If you were Culinary educated or worked with a professional Chef you would know that the end result in cooking is greater than the sum of the parts. Herbs and Spices impart their flavors and although volatile DO NOT evaporate or decompose completely, they do change in flavor. Chef's take advantage of this to " Layer " flavors adding herbs and spices both at the beginning and the end of the cooking process depending on the desired flavor profile. Cumin cooks out at the boiling point...Very unstable? Have you never eaten a well made Chili that has cooked for hours? The flavor Cumin imparts is quite strong but over time mellows. In any event it is most definitely still there. Paprika fades? You must not have made or eaten Chicken Paprikash. Simmers for an hour and is full of Paprika flavor. Every Pro I ever met adds Black Pepper multiple times through out the cooking process to take advantage of it's multiple flavors released as it cooks. Oregano nearly lost? Tell Italian Grandma's that when they spend all day simmering the pot of Sunday Gravy the flavor of Oregano is nearly lost. It's not. You got Basil right. But the Pro's add the stems at the beginning and the leaves at the end of a cook. Two completely different flavors

Steve, I am so disappointed... I spent all that money on Culinary School, working in the industry for years learning from many Pro's including Certified Master Chefs and taught hundreds of students...And all I had to do was read a couple of books and watch Alton Brown...JJ 

BTW...Becoming a Pro Chef was my second career. My first career was in Electrical Engineering...I ACED Bio 101. Physics was more challenging, got B's and C's...


----------



## hillbillyrkstr (Dec 21, 2015)

I always put oranges or blood oranges in my poultry brine. Been doing it for years, and everyone who's eaten that turkey or chicken has told me they taste the citrus in it. I always do as well. 

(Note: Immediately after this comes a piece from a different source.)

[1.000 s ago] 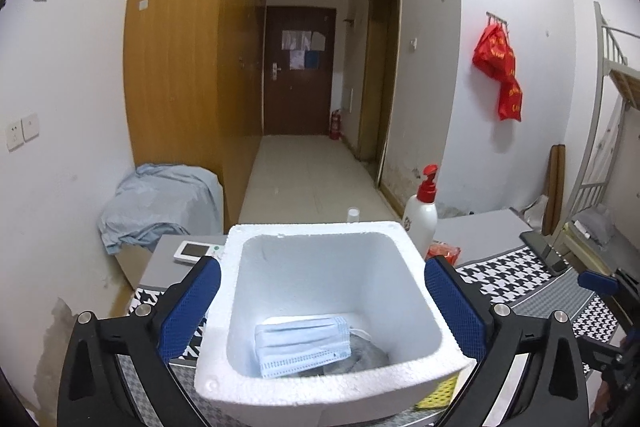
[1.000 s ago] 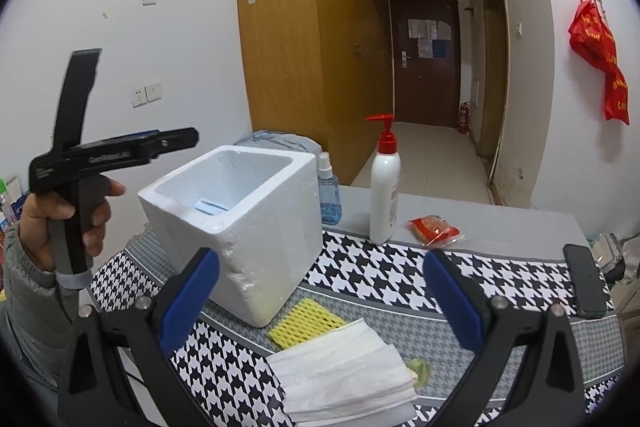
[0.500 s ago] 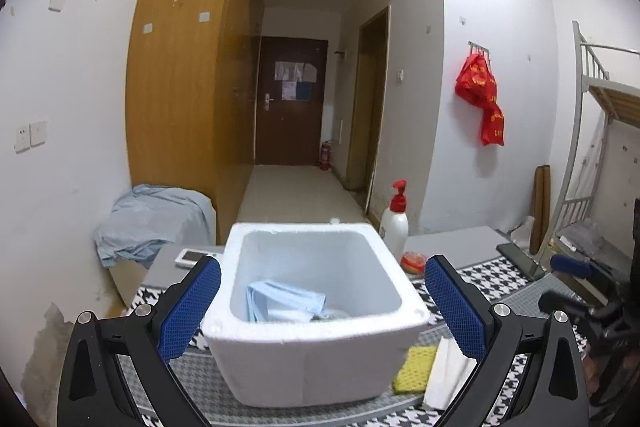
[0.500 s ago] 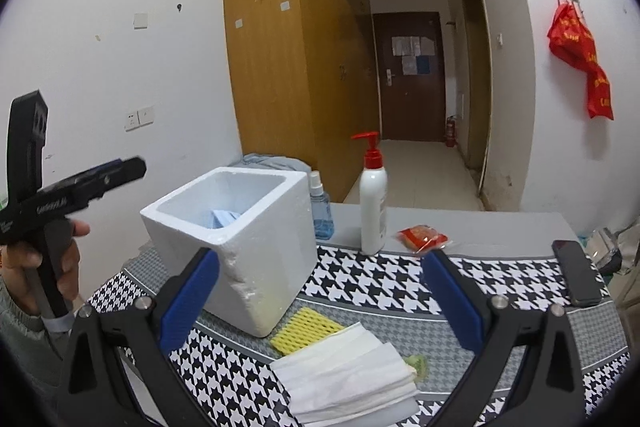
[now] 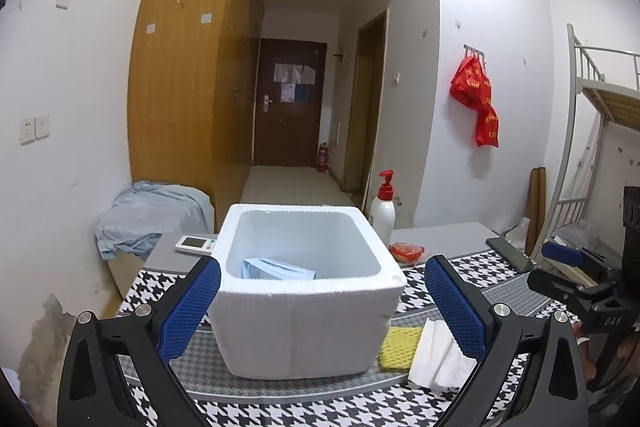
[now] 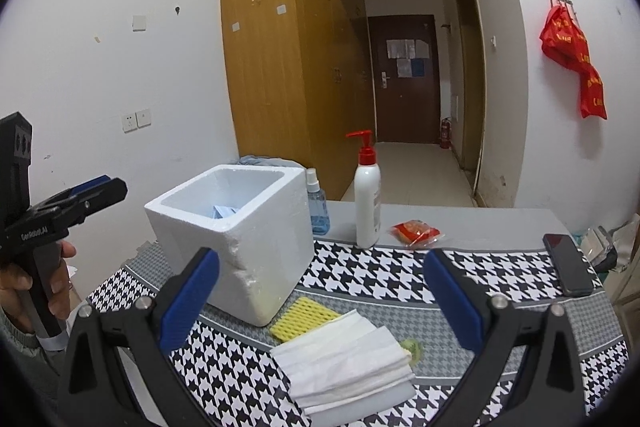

Don't need a book, television show, online troll, or fancy chef to tell me what I'm tasting is wrong. 

If you try it in your brine, like it in your brine, use it in your brine. To many cooks in the kitchen sometimes.


----------



## bmudd14474 (Dec 21, 2015)

This thread has been cleaned up. It got way out of hand. Remember we are here to help people. Please dont have attitudes when having a constructive conversation. If you can't do this then don't reply or your fate will be the same as Stevea 

Now back to the original Question.

I have brined with just salt water and then with other seasonings. I know that I get better flavor with the other seasonings. I do not know the science behind this but I would recomment you to try it both ways for yourself and see what you like?


----------



## kjolly (Dec 21, 2015)

hillbillyrkstr said:


> I always put oranges or blood oranges in my poultry brine. Been doing it for years, and everyone who's eaten that turkey or chicken has told me they taste the citrus in it. I always do as well.
> 
> Don't need a book, television show, online troll, or fancy chef to tell me what I'm tasting is wrong.
> 
> If you try it in your brine, like it in your brine, use it in your brine. To many cooks in the kitchen sometimes.


He makes sense to me. If it works use it.


----------



## stovebolt (Dec 21, 2015)

Thanks for some level-headed, common-sense posts form many members of SMF. That's why I like it here.

Chuck


----------



## smokeymose (Dec 21, 2015)

I don't see how you can soak something porous (like meat) in a liquid for hours and not have at least some of the flavors soak in. How much might be debatable, but what can it hurt?


----------



## smokeymose (Dec 22, 2015)

Meant to say fibrous in that last post, not porous. Oops.


----------



## ak1 (Dec 22, 2015)

It's not going to hurt, but it will not necessarily help. Most of those added flavours will stay close to the surface of the meat. Once you eat it, those surface flavours will get mixed with the interior as you chew.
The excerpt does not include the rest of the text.